Boersma's research is erudite, broad, and teeming with insights. His work evidences mastery of various disciplines: theology, philosophy, and the history of ideas. And even though his writing style is engaging and digestible and his main theses well-argued, this book is not for theological novices and will test the abilities of learned laypersons and seminarians. As a theological proposal for ressourcement, advanced theological readers will agree that, indeed, there is internal consistency and plausibility to this endeavor, given the Platonic-Christian lens through which Boersma views a sacramental tapestry in the world.
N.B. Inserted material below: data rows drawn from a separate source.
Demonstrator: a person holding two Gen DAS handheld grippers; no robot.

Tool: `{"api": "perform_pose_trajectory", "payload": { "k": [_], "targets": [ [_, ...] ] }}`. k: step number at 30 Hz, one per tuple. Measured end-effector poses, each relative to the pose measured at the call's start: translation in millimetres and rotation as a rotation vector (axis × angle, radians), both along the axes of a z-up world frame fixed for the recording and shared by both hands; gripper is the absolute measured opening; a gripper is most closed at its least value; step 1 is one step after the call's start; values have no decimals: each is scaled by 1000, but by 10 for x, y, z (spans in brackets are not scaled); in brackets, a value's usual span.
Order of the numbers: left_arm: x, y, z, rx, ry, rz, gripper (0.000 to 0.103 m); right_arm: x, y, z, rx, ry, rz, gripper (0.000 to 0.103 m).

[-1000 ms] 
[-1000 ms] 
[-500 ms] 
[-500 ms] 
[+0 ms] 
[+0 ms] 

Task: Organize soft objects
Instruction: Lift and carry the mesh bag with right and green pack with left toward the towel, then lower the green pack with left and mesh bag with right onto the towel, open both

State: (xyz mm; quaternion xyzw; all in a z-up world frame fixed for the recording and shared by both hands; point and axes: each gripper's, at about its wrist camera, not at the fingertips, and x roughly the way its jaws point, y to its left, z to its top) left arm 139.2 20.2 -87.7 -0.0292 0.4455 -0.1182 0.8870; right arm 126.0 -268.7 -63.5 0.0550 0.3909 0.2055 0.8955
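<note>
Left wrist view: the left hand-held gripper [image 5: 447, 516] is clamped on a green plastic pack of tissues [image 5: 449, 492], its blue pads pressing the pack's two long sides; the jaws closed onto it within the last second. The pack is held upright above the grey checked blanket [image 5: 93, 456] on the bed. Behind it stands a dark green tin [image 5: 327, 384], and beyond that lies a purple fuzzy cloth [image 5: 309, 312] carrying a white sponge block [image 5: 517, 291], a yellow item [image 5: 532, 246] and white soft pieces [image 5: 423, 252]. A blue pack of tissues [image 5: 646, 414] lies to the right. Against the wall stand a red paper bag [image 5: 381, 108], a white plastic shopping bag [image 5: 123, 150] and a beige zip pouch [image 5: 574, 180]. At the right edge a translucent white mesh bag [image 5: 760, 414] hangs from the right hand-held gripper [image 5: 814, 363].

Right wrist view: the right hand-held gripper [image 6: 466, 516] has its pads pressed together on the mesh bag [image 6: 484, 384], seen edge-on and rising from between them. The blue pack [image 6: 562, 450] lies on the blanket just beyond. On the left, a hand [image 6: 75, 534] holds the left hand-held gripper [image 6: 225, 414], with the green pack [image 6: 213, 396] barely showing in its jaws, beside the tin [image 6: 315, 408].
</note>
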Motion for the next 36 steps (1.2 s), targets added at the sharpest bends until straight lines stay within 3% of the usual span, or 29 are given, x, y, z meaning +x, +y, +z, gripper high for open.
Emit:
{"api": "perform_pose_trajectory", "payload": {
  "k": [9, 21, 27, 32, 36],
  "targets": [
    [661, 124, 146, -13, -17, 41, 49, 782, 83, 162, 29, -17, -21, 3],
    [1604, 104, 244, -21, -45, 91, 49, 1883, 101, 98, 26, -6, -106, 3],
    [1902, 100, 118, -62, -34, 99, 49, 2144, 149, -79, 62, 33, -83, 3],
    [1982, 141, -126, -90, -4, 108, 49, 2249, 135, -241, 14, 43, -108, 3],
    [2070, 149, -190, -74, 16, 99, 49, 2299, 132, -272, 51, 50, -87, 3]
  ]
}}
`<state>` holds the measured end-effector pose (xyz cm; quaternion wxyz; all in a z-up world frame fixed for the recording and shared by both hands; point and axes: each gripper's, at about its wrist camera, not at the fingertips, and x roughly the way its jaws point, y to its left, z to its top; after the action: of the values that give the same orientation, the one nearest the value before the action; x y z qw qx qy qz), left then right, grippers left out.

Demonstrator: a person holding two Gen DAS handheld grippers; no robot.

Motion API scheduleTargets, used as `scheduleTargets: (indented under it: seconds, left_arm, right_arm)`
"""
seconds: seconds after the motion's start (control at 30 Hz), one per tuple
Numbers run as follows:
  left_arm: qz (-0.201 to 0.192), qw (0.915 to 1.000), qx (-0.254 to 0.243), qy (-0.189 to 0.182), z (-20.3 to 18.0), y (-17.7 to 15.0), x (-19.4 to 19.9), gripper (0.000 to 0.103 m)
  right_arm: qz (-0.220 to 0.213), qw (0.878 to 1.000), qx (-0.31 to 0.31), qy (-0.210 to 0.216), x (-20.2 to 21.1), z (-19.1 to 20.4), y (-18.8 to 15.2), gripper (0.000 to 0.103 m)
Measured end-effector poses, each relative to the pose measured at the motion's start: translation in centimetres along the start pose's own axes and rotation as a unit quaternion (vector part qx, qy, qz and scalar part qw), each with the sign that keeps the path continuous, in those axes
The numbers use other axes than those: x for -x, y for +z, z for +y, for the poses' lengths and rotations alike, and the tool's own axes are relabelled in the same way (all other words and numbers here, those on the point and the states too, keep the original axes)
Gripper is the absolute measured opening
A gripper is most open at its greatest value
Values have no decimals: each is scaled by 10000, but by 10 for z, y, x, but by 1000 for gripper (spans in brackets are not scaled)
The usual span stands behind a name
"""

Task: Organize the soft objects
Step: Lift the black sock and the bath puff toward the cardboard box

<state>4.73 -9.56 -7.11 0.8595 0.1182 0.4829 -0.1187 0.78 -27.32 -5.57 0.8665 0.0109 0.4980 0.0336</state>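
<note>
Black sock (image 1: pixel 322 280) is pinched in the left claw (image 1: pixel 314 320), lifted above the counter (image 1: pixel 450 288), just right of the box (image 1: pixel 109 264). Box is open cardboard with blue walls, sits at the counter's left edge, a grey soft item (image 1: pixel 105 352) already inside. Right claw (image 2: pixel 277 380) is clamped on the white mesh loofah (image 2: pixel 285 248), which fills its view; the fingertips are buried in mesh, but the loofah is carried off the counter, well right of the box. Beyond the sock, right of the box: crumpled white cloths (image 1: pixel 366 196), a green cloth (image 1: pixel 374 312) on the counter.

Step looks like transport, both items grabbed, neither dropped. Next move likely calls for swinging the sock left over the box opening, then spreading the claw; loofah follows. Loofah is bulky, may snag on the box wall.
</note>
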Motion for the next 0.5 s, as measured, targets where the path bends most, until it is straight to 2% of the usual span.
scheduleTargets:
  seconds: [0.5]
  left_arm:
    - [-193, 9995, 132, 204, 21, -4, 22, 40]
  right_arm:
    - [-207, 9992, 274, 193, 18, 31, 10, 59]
But therein lays the problem, namely, getting into bed with Plato; for this is an unabashedly Platonic enterprise. Whether one speaks of Christian identity, the righteousness of faith, or union with Christ, participatory connections here are “real” only in that these things have their reality in another dimension: heaven. Anytime Boersma uses the word “real” it invokes the philosophical categories of Platonic realism. Consequently, for all of the sacramental rhetoric within Heavenly Participation, the theology offered within its pages is consistently sacramentarian, which, incidentally, never distinguishes a “sacrament” from anything or even the sum total of things. In the Platonic-Christian synthesis of Boersma, there is no need to identify a sacrament per se because “[t]he entire cosmos is meant to serve as a sacrament: a material gift from God in and through which we enter into the joy of his heavenly presence” (p. 9). If everything is a sacrament, then really nothing is a sacrament, and we are back to the basic need for the sacraments for divine specificity in promise and presence.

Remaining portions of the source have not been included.